Radley studied him for a moment and then said, “Hold on, hold on, don’t shoot him. He’s not here for a fight.”
“Check the area, secure it,” said the one who had yelled at Zane, and half of the Guardians broke away, fanning out with bright torches. Never taking his eyes off Zane, he said, “Keep your hands out in front of you, don’t move.”
“I’m by myself,” Zane said in a quavering voice. “I wanted to speak to you.”
“How did you know I was here?” she asked, beginning to look more intrigued than terrified.
“It doesn’t matter,” Zane answered, looking at the lightning guns trained on him. “What matters is that I think I can help you to find a cure to the disease that killed everyone.”
Her surprise was evident, even though he couldn’t see all of her face. “Well, I wasn’t expecting that,” she commented.
“I know about the experiments you do on the children, and I thought that if we found a cure, you wouldn’t have to do that anymore, and then we could stop being afraid of each other.”
There was an awkward pause. “Children?” Radley finally asked, and then smiled and said, “Oh! You mean the orphans! The carriers. You must mean the children who are carriers that they take care of in one of the spokes.”
Zane swallowed, his tongue sticking to the roof of his mouth. “You don’t know about what they do to them?”
Radley frowned. “You make it sound like they do something sinister there. I’m sure they don’t.” Zane didn’t argue. “Did you say your name was Zane?”
Zane nodded.
“Look, Zane, I don’t have a long time on my air left. T
ell me something I can take back to Hex, something I can use to discuss this with them.”
“We can take him with us,” the Guardian said. “Secure him outside of the clean area, in the spoke with the carriers.”
“No!” Zane and Radley said in unison.
“No,” repeated Radley. “He came here to talk, he hasn’t threatened me or any of you, so back off. He’s just a boy for God’s sake.”
Zane chewed his lip, watching the exchange. He couldn’t think of anything that he could tell her that she would believe, let alone anyone in Hex. Now he was here, talking to her, the idea he’d had before seemed significantly less plausible. But now he was committed.
She looked back at him. “Well? What can you tell me that Hex won’t know about the virus already?”
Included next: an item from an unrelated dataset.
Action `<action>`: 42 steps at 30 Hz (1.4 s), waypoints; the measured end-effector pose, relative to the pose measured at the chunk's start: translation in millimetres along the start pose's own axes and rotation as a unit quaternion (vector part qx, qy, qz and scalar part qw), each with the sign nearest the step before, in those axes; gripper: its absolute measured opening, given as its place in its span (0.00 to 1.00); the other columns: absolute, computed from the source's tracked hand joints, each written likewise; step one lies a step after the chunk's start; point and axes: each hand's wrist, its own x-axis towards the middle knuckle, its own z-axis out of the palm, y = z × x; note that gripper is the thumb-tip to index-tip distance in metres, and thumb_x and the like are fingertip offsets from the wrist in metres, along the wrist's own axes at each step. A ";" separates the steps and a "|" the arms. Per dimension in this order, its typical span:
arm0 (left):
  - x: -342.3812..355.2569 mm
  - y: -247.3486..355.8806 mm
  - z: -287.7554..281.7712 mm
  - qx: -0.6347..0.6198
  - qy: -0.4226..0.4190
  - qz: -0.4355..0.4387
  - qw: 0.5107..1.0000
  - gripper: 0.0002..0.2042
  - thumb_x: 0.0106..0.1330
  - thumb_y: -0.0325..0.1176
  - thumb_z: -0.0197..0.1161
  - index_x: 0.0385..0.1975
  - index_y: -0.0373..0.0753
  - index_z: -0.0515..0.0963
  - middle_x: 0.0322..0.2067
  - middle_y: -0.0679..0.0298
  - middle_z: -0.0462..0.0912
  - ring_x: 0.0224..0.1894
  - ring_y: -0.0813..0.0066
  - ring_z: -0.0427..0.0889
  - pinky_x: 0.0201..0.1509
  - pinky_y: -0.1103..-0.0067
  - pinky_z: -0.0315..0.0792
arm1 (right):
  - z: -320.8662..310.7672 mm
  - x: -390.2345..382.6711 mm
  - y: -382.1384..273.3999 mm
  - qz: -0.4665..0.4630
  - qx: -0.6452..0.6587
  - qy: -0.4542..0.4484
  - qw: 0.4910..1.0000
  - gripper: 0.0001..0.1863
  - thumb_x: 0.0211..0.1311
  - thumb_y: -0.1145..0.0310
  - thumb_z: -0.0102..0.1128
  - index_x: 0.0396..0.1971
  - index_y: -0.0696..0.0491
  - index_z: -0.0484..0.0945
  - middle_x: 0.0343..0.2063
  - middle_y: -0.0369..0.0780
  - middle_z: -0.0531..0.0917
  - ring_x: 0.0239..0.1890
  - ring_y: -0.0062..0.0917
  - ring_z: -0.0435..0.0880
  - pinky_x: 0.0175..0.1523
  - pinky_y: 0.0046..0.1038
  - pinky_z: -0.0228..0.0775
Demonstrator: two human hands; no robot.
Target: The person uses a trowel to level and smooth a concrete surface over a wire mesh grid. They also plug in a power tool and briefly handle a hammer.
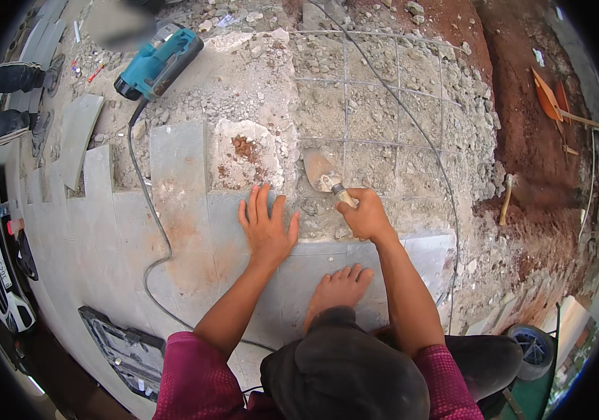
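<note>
My right hand [365,215] is closed round the handle of a trowel [319,168]. Its dusty blade lies over the rubble at the left edge of a bed laid with wire mesh [397,115]. My left hand [268,227] rests with fingers spread on the grey paving tiles [233,210], its fingertips at the tile edge beside a pale mortar patch with reddish crumbs [245,150]. Below my hands, my bare foot [339,290] stands on the tiled strip.
A teal power tool [161,61] lies at the upper left, its cord [151,210] running over the tiles. Another black cable [418,122] crosses the mesh. To the right are a reddish trench [530,91], orange-bladed tools [546,98] and a wheel [532,350]. An open black case [124,350] sits lower left.
</note>
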 end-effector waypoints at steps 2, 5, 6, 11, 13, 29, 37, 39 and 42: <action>-5.6 0.5 1.6 -0.002 0.002 -0.004 1.000 0.21 0.64 0.41 0.71 0.55 0.41 0.78 0.70 0.50 0.67 0.77 0.48 0.59 0.77 0.47 0.47 | -0.9 -9.3 -0.4 0.115 0.159 0.006 0.981 0.18 0.67 0.64 0.68 0.51 0.60 0.84 0.16 0.41 0.80 0.11 0.23 0.76 0.16 0.32 0.64; -4.3 -1.7 3.6 -0.013 0.008 0.005 1.000 0.21 0.64 0.41 0.71 0.55 0.41 0.78 0.70 0.49 0.67 0.77 0.47 0.58 0.77 0.47 0.47 | 43.1 -11.5 12.6 0.138 0.269 0.070 0.951 0.15 0.71 0.65 0.66 0.52 0.56 0.85 0.16 0.38 0.79 0.09 0.19 0.71 0.14 0.30 0.59; -4.4 -0.4 2.5 -0.015 0.003 0.004 1.000 0.21 0.64 0.41 0.71 0.54 0.41 0.79 0.70 0.49 0.67 0.77 0.47 0.59 0.77 0.47 0.47 | 51.7 -14.6 14.2 0.117 0.277 0.106 0.948 0.14 0.72 0.65 0.65 0.50 0.57 0.86 0.16 0.38 0.79 0.10 0.19 0.72 0.15 0.30 0.60; -0.8 -0.3 -0.1 -0.025 -0.002 0.003 1.000 0.19 0.66 0.39 0.70 0.54 0.40 0.79 0.71 0.48 0.65 0.77 0.48 0.58 0.77 0.45 0.45 | 16.7 -18.6 26.6 0.004 0.095 0.166 0.982 0.13 0.67 0.65 0.65 0.39 0.61 0.85 0.22 0.48 0.84 0.24 0.34 0.85 0.32 0.37 0.73; -3.3 8.4 -8.0 0.015 0.032 0.013 0.999 0.19 0.67 0.39 0.69 0.55 0.39 0.79 0.67 0.49 0.71 0.73 0.49 0.65 0.74 0.50 0.54 | -15.6 -27.1 13.5 -0.010 -0.008 0.132 0.991 0.14 0.65 0.65 0.66 0.40 0.62 0.84 0.25 0.52 0.85 0.29 0.40 0.87 0.38 0.38 0.76; 57.9 123.2 42.7 -0.658 -0.225 -0.548 0.465 0.18 0.82 0.46 0.53 0.41 0.35 0.79 0.32 0.61 0.83 0.29 0.72 0.82 0.33 0.72 0.79 | -0.5 -40.2 -3.0 0.078 0.279 0.064 0.955 0.16 0.75 0.75 0.54 0.57 0.63 0.80 0.37 0.40 0.88 0.36 0.17 0.84 0.38 0.21 0.75; 46.1 141.2 52.3 -0.646 -0.155 -0.503 0.553 0.19 0.83 0.44 0.52 0.36 0.33 0.76 0.28 0.59 0.82 0.25 0.72 0.81 0.28 0.72 0.78 | -5.5 -59.4 3.2 -0.010 0.304 0.106 0.947 0.15 0.76 0.78 0.51 0.56 0.66 0.80 0.43 0.46 0.89 0.44 0.23 0.88 0.48 0.25 0.79; 41.0 134.6 57.0 -0.635 -0.165 -0.526 0.541 0.18 0.82 0.43 0.51 0.37 0.32 0.76 0.28 0.58 0.81 0.25 0.71 0.80 0.27 0.71 0.77 | 8.3 -53.0 15.4 -0.011 0.300 0.107 0.948 0.15 0.75 0.77 0.53 0.56 0.66 0.79 0.41 0.45 0.89 0.41 0.23 0.88 0.46 0.25 0.79; 69.0 125.3 58.7 -0.638 -0.169 -0.538 0.525 0.18 0.81 0.43 0.52 0.37 0.31 0.75 0.29 0.57 0.81 0.24 0.70 0.79 0.26 0.70 0.75 | 4.8 -24.0 7.1 0.034 0.246 0.119 0.961 0.16 0.74 0.75 0.56 0.55 0.66 0.80 0.34 0.45 0.88 0.30 0.23 0.86 0.34 0.27 0.77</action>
“It isn’t about the virus,” Zane began, desperately trying to think of how to say what he needed to. “It’s … it’s about me. I can heal people, I can make them better, and maybe, I could heal people with the virus.”
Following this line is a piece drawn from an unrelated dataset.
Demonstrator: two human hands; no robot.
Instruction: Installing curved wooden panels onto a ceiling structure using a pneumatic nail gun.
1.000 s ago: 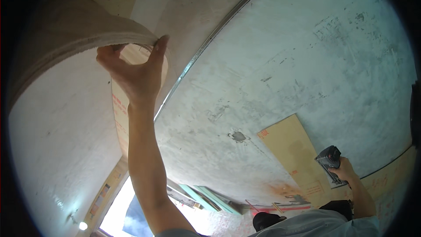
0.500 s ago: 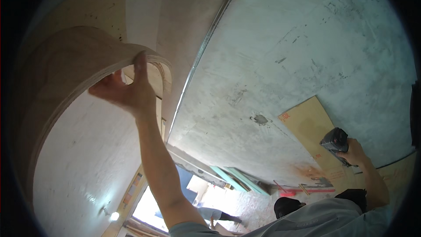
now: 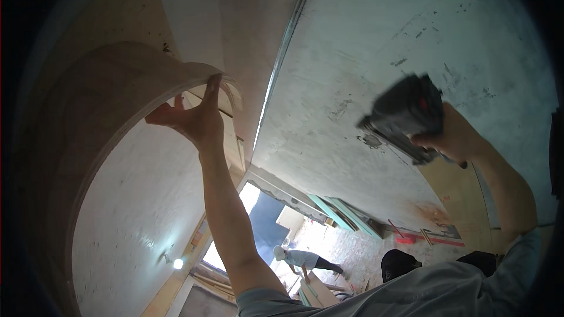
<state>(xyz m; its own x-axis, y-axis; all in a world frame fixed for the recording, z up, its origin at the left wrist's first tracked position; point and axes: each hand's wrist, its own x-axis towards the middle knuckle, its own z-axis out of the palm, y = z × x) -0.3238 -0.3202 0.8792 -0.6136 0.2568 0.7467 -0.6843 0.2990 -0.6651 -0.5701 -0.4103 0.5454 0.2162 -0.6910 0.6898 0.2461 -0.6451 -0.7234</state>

She rolled her eyes. “Look, this isn’t wrapping a doc leaf on a sting. What do you know about medicine?”
“Um, quite a bit actually,” he replied in a small voice. “More than you might think. And I didn’t mean that I do first aid. I mean that I heal people … in a …” Erin suddenly came to his mind and he said, “In a weird way.”
She sighed and looked at the guardian. “Let’s go.”
“Wait!” Zane shouted. “I’ll prove it! Shine the light onto my hand.” When a torch was trained on his hand, he moved it slowly towards the nearest car. With a swift downwards thrust, he sliced his palm open on a jagged piece of metal, making Radley gasp. “I know this looks weird,” Zane said, wincing, “But please, please let me show you why I’m doing this.”
He held his bleeding hand in front of him, and in the yellow light of the torch they all watched as Zane dabbed away some of the blood with his sleeve to reveal the wound. More blood began to seep out, but then the gashed skin began to close and seal itself in an impossible way.